Wiekszość nie potrafi czytać ze zrozumieniem. Obowiązkiem jest wydanie, umycie i ubranie. A co dalej? Myślicie, że człowiek martwy wygląda jak za życia? Polecam poczytać o procesach posmiertnych przed wypowiedzeniem się oburzonych. Jestem pewna, że niejeden z Was nie podjąłby się zadania, jakim jest estetyczna cześć przygotowania do pochówku. Typowa cebula.

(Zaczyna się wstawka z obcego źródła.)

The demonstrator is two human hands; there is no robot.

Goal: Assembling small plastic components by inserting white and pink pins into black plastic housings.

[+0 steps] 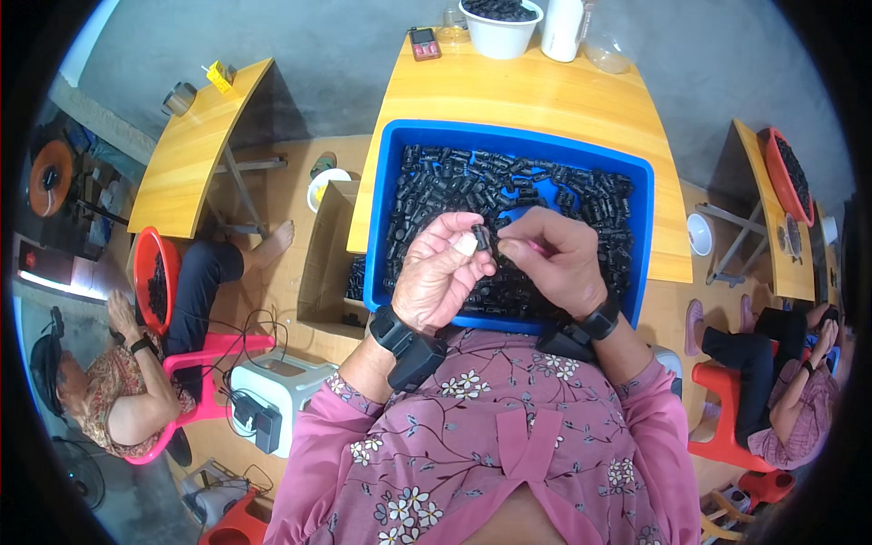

Dlatego właśnie "niejeden z nas" wybrał inny zawód niż pracownik prosektorium. Wyobrażasz sobie sytuację, w której to kasjer w sklepie, w którym robisz zakupy naliczył Ci dodatkową opłatę za "obsługę"??

G
Gość

W tym przypadku była to opłata za okazanie ciała  aby sie pożegnać a nie ubranie!!!!!!!! Za ubranie zmarłej ,opłatę pobrał zakład pogrzebowy! Jeśli ktoś ma problem ze zrozumieniem artykułu to niech nie pisze komentarzy!!! 

m
mieszko
Oburzona proszę czytać ze zrozumieniem. Ja nie napisałem, ze popieram takie dzialania ale nie uważam tego za skandal ponieważ jest to norma od dawien dawna. I to nie jest oplata za okazanie tylko ubranie. Sam placilem za ubranie bliskiej osoby i to juz 10 lat temu.
W
Wiarygodna
Cebula.
J
Jadwiga
Cebula to ty jesteś jak twierdzisz ze do obowiązku należy ubranie. Okrycie!!!! A to różnica. A to ze są naciągacze to fakt bo im nie wolno ubierać i brać za to kasę. Szpital nie może świadczyć usług pogrzebowych a ubranie zwłok to nic innego jak usługa pogrzebowa. Mogą a nawet musza za darmo umyć i okryć a potem wydać rodzinie lub zakładowi pogrzebowemu. Rodzina tez może ubrać sama w prosektorium. Wystarczy przeczytać ustawę o chowaniu zmarłych .
D
Daria
Moj tata zmarl nie caly miesiac temu. W prosektorium wzieli ode mnie i brata sto złotych za ubranie taty. To bylo w szpitalu Juraszu.
W
Wiarygodna
Wiekszość nie potrafi czytać ze zrozumieniem. Obowiązkiem jest wydanie, umycie i ubranie. A co dalej? Myślicie, że człowiek martwy wygląda jak za życia? Polecam poczytać o procesach posmiertnych przed wypowiedzeniem się oburzonych. Jestem pewna, że niejeden z Was nie podjąłby się zadania, jakim jest estetyczna cześć przygotowania do pochówku. Typowa cebula.
u
umk jest pazerny
W dniu 10.07.2017 o 20:16, mieszko napisał:

Nie za okazanie a pewnie za ubranie toc to norma.Wszędzie tak robią, ale mi tez skandal.

 

Pewnie im mało płaci toruński rektorek rządzący tzw. szpitalami uniwersyteckimi?

m
mieszko
Nie za okazanie a pewnie za ubranie toc to norma.Wszędzie tak robią, ale mi tez skandal.
M
Magda
Biziel najgorszy szpital,dwa razy przyjechałam na izbe przyjec i zostalam delikatnie mówiąc wyśmiana (raz mialam takie bole ze ledwo stalam na nogach)
K
Kamila
Moja mama zmarła 16listopada 2015r. Też w Bizielu. Rozpoznanie czy to ona i ubranie, Chcieliśmy ja sami ubrać tam przed pogrzebem. Ale ozabronili i powiedzieli że tylko oni mogą i trzeba zapłacić. Spytalismy się ile to oni 100 w górę. A że miałam tylko 50 zł to to wzieli i do szuflady.
f
facet57
W dniu 10.07.2017 o 11:11, Córka napisał:

Dokładnie to samo przeszliśmy w Juraszu...

Ja również  w  Juraszu  miałem  taką  sytuację  6   lat   temu!!